== Problem requirements ==
Your response must consist of the listing below, repeated exactly.

== Data section ==
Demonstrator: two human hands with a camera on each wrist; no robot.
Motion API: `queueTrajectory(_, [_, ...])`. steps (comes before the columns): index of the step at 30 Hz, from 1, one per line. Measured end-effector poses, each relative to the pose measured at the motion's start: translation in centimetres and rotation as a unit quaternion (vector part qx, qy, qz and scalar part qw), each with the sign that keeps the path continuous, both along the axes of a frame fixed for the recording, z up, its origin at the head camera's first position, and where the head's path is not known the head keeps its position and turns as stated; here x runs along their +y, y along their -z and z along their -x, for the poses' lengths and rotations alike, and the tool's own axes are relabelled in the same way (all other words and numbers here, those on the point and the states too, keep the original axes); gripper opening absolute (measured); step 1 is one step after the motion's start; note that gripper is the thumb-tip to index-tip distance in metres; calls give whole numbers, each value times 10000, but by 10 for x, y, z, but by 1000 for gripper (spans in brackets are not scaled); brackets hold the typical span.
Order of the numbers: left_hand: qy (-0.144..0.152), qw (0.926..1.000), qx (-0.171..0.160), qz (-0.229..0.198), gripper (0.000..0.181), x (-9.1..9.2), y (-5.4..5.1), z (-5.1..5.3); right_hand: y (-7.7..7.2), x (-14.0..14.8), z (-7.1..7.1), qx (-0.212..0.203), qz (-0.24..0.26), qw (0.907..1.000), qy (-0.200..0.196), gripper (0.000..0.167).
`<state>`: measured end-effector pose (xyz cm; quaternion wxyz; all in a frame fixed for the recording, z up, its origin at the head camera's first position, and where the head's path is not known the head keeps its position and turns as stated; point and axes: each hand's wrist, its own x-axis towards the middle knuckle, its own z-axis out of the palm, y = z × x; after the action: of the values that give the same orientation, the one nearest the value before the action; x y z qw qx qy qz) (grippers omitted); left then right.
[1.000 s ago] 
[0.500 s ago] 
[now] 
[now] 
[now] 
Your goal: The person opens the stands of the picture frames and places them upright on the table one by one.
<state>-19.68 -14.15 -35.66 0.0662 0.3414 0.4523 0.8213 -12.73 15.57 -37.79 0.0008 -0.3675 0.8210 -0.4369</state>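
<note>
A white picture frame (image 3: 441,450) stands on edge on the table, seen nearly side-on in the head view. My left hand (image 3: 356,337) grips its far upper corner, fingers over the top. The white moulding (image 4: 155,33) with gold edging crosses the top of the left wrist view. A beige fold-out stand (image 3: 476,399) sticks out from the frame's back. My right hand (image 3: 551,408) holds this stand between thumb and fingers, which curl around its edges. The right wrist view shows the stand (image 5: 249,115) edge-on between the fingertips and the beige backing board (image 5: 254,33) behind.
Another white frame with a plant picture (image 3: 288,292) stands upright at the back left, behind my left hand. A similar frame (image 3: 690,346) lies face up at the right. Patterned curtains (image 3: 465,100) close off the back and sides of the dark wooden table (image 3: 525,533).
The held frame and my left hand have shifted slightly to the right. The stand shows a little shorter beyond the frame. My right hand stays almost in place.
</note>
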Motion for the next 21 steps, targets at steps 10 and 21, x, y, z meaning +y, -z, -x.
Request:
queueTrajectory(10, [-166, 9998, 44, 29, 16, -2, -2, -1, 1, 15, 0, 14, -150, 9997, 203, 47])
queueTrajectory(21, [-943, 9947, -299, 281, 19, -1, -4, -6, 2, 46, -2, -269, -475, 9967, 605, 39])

== Result of this task ==
Demonstrator: two human hands with a camera on each wrist; no robot.
Motion API: `queueTrajectory(_, [_, ...])`. steps (comes before the columns): index of the step at 30 Hz, from 1, one per line. Measured end-effector poses, each relative to the pose measured at the motion's start: translation in centimetres and rotation as a unit quaternion (vector part qx, qy, qz and scalar part qw), each with the sign that keeps the path continuous, both along the axes of a frame fixed for the recording, z up, its origin at the head camera's first position, and where the head's path is not known the head keeps its position and turns as stated; here x runs along their +y, y along their -z and z along their -x, for the poses' lengths and rotations alike, and the tool's own axes are relabelled in the same way (all other words and numbers here, those on the point and the states too, keep the original axes); gripper opening absolute (measured); step 1 is one step after the motion's start; note that gripper is the thumb-tip to index-tip distance in metres; calls give whole numbers, each value times 10000, but by 10 for x, y, z, but by 1000 for gripper (spans in brackets are not scaled); brackets hold the typical span.
Order of the numbers: left_hand: qy (-0.144..0.152), qw (0.926..1.000), qx (-0.171..0.160), qz (-0.229..0.198), gripper (0.000..0.181), x (-9.1..9.2), y (-5.4..5.1), z (-5.1..5.3); right_hand: y (-7.7..7.2), x (-14.0..14.8), z (-7.1..7.1), qx (-0.212..0.203), qz (-0.24..0.26), qw (0.907..1.000), qy (-0.200..0.196), gripper (0.000..0.167).
`<state>`: measured end-effector pose (xyz cm; quaternion wxyz; all in a frame fixed for the recording, z up, its origin at the head camera's first position, and where the head's path is not known the head keeps its position and turns as stated; point and axes: each hand's wrist, its own x-axis towards the middle knuckle, its own z-axis out of the palm, y = z × x; after the action: of the values that give the same orientation, the one nearest the value before the action; x y z qw qx qy qz) (grippers omitted); left then right.
[1.000 s ago] 
[0.500 s ago] 
[now] 
[now] 
[now] 
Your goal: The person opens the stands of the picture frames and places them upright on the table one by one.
<state>-19.68 -14.15 -35.66 0.0662 0.3414 0.4523 0.8213 -12.73 15.57 -37.79 0.0008 -0.3675 0.8210 -0.4369</state>
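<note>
A white picture frame (image 3: 441,450) stands on edge on the table, seen nearly side-on in the head view. My left hand (image 3: 356,337) grips its far upper corner, fingers over the top. The white moulding (image 4: 155,33) with gold edging crosses the top of the left wrist view. A beige fold-out stand (image 3: 476,399) sticks out from the frame's back. My right hand (image 3: 551,408) holds this stand between thumb and fingers, which curl around its edges. The right wrist view shows the stand (image 5: 249,115) edge-on between the fingertips and the beige backing board (image 5: 254,33) behind.
Another white frame with a plant picture (image 3: 288,292) stands upright at the back left, behind my left hand. A similar frame (image 3: 690,346) lies face up at the right. Patterned curtains (image 3: 465,100) close off the back and sides of the dark wooden table (image 3: 525,533).
The held frame and my left hand have shifted slightly to the right. The stand shows a little shorter beyond the frame. My right hand stays almost in place.
</note>
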Motion for the next 21 steps, targets at steps 10 and 21, x, y, z meaning +y, -z, -x.
Request:
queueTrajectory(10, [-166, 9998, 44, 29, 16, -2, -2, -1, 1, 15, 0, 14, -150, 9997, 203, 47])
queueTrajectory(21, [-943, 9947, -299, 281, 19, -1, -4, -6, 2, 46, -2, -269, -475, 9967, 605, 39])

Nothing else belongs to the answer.